Product evaluation. Table 11.10 lists the stability criteria of solidification products. The stability categories are of different relevance. Categories 3 and 4 are directly relevant for the release-barrier function of the solidification product. Radioactivity release from the final disposal site may occur by leaching or, less likely, via spreading particulate matter by air or water. Mechanical effects may also alter the leachable surface of the waste form. Categories 1 and 2 are not directly relevant for the release of radioactivity but for maintaining the original properties of the solidification product, which are to prevent radioactivity from being released.

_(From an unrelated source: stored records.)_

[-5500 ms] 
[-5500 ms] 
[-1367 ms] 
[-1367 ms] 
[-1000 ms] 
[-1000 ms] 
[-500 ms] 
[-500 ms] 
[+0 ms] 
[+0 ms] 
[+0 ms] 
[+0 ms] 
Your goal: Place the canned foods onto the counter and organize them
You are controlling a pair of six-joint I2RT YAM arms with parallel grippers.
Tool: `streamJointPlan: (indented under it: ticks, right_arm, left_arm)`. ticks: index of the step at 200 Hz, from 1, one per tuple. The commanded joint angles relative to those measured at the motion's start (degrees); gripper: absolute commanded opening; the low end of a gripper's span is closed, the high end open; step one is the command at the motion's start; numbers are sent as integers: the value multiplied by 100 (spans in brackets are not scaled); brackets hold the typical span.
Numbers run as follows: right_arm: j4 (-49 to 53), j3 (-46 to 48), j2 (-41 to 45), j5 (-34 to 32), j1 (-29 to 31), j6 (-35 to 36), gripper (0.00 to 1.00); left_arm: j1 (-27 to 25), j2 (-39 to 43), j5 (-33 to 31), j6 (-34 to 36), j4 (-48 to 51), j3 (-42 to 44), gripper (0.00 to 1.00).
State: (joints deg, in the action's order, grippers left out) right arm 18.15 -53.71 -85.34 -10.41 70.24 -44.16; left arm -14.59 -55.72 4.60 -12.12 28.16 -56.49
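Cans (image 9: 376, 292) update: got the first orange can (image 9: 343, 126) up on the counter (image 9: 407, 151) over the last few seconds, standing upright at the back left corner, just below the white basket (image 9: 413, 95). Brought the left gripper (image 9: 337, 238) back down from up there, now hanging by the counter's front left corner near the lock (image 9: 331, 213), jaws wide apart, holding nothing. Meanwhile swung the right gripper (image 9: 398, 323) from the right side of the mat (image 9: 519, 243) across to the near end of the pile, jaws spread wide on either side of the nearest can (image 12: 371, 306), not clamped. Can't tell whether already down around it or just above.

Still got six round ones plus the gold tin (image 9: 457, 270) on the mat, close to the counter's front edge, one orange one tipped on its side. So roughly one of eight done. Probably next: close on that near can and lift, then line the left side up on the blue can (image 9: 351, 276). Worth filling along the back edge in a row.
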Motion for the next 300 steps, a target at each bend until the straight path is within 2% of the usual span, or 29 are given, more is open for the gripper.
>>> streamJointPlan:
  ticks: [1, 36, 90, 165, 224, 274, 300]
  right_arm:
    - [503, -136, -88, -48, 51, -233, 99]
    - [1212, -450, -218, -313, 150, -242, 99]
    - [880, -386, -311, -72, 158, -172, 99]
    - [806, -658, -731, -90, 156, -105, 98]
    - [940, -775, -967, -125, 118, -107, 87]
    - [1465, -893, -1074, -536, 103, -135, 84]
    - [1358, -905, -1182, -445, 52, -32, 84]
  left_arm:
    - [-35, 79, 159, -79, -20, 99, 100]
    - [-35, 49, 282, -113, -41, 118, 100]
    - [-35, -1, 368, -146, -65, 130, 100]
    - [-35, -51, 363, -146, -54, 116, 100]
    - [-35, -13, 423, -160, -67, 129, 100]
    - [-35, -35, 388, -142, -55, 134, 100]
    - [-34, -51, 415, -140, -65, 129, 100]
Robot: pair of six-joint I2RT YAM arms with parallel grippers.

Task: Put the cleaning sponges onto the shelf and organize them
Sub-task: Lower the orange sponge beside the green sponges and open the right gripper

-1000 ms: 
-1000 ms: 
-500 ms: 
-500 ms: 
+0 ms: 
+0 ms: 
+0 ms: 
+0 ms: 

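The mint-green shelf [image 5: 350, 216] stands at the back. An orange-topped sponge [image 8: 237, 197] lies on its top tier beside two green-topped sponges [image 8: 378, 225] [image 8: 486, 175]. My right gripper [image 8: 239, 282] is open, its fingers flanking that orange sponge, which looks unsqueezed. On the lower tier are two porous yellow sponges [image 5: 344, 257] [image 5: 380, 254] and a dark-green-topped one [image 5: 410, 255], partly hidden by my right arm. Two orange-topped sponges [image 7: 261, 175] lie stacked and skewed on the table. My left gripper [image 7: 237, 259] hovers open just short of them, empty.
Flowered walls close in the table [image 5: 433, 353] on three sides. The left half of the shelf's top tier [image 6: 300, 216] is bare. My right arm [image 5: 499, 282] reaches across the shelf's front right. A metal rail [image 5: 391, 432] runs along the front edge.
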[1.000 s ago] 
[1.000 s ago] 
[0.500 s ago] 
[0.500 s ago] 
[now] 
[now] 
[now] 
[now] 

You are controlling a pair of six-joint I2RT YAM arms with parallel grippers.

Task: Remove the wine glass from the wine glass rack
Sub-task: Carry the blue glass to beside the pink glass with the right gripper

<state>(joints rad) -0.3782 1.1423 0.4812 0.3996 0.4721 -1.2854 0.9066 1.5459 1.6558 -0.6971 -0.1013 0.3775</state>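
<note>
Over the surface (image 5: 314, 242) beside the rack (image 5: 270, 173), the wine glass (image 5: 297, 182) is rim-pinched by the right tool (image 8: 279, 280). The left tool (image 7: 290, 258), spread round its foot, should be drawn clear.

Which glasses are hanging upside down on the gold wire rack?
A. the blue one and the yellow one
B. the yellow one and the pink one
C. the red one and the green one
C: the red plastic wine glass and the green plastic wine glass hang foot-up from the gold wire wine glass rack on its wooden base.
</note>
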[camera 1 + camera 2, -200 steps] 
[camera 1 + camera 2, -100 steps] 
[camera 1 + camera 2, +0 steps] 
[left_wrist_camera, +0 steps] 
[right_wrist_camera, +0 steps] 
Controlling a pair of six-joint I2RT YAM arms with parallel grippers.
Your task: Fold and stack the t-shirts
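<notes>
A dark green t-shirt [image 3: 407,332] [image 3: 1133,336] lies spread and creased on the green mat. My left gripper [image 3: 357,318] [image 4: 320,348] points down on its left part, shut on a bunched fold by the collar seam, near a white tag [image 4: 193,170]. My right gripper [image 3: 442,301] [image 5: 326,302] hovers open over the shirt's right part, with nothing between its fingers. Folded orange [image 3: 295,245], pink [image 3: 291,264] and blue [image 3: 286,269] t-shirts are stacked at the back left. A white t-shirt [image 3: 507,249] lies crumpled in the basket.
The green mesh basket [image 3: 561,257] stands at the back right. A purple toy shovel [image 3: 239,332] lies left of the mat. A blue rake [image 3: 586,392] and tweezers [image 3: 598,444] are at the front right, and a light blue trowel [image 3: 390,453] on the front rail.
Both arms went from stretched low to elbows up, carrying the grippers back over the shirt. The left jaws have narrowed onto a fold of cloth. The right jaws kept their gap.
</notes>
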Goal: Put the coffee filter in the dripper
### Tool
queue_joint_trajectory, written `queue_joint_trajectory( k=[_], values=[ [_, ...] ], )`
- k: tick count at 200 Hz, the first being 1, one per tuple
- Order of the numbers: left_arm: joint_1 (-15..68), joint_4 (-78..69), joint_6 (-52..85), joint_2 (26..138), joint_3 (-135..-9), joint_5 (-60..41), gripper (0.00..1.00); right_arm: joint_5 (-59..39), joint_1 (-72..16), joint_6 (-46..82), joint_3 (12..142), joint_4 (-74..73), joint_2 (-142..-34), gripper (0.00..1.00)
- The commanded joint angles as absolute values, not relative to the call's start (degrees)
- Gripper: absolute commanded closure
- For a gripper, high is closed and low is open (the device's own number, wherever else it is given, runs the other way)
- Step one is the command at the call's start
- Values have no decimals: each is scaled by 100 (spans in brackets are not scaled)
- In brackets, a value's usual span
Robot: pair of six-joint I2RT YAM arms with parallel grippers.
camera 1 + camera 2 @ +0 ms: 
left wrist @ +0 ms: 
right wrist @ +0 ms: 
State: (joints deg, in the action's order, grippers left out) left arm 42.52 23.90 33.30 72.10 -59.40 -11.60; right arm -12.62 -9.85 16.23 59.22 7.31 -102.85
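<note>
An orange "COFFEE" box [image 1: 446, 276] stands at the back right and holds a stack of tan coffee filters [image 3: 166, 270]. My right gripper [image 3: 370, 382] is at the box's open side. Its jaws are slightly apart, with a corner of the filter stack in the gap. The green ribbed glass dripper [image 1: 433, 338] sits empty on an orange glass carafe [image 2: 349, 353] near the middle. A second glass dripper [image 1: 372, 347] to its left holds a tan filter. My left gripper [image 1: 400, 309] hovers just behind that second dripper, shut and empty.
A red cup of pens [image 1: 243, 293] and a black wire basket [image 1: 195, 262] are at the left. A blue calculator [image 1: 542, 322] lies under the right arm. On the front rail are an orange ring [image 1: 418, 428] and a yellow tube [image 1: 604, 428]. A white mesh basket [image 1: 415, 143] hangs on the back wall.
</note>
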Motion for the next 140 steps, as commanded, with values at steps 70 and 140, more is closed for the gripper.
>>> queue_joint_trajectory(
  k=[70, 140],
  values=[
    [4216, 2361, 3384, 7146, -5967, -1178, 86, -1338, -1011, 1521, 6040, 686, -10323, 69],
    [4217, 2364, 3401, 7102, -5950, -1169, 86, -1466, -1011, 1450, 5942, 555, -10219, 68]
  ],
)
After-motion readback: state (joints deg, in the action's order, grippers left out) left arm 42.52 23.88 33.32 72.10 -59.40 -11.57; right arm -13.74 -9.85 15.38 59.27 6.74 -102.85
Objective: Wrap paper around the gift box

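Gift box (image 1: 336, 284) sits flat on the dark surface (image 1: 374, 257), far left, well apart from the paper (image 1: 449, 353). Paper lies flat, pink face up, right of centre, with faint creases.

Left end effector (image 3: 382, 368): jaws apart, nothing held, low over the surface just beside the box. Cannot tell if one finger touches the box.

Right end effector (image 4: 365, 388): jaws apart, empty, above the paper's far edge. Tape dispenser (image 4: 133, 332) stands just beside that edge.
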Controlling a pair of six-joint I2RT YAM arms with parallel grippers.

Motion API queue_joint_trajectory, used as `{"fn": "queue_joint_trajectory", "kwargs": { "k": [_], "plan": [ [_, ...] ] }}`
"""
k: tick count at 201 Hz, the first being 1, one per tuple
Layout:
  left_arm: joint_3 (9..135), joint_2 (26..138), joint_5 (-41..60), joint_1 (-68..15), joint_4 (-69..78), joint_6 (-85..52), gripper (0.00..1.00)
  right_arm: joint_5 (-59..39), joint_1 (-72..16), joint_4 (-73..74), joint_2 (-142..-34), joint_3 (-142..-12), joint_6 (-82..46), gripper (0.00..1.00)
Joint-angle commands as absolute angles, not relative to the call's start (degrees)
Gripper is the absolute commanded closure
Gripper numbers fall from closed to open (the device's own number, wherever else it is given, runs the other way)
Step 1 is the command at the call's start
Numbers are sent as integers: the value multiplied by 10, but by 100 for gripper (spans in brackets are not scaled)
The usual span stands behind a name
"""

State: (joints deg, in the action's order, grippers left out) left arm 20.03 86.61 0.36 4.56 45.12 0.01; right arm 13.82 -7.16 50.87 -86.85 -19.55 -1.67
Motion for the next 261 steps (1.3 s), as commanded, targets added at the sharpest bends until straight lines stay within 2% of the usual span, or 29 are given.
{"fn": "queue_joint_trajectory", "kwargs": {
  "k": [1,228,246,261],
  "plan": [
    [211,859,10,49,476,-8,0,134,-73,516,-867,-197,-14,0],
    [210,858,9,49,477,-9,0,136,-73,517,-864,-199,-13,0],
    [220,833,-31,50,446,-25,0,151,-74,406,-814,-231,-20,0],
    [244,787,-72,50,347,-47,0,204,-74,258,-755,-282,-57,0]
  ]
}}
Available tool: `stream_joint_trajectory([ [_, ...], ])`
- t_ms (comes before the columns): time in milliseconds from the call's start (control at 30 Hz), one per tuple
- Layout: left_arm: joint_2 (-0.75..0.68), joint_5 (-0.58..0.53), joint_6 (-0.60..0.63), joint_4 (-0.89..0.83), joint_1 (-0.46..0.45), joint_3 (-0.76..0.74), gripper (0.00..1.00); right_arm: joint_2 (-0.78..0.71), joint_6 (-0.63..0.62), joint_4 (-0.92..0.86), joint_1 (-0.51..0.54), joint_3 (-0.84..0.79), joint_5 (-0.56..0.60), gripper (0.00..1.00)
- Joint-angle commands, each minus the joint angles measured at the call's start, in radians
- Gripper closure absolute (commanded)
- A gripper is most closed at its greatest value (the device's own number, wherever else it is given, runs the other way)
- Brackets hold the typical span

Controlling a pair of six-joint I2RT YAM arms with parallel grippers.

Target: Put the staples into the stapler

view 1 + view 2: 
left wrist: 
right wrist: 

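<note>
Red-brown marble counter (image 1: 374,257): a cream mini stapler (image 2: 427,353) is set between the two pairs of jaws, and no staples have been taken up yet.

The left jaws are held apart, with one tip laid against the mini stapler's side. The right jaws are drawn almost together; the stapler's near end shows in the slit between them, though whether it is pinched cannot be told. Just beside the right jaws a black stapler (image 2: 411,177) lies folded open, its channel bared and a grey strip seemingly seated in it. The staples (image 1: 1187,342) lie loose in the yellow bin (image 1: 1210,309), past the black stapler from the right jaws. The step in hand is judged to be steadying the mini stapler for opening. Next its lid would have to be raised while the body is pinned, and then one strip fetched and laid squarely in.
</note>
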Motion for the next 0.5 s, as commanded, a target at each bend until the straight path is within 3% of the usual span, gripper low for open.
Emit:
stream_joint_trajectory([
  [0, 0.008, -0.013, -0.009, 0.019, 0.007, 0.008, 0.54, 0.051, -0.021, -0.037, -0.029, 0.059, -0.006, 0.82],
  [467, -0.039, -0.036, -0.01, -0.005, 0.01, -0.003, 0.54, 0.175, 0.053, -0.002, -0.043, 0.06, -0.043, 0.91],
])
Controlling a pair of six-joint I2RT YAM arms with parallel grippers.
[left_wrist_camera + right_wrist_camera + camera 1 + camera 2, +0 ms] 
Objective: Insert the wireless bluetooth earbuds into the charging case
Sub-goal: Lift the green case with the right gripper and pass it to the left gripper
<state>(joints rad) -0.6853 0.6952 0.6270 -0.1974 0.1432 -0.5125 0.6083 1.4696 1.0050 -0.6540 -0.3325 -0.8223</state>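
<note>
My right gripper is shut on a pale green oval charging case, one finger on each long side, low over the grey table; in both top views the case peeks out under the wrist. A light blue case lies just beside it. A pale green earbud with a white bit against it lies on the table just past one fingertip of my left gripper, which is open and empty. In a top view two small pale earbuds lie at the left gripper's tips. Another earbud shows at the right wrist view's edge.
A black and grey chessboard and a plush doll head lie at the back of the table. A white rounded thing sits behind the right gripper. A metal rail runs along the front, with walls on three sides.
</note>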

The radiation dose to be expected is moderate and smeared out over a long period of time. Serious effects on stability are unlikely, and the experimental data presently available do not indicate such effects. Properties relating to thermal stability have been characterized in some detail. They are considered important for maintaining the product stability over intermediate periods of time.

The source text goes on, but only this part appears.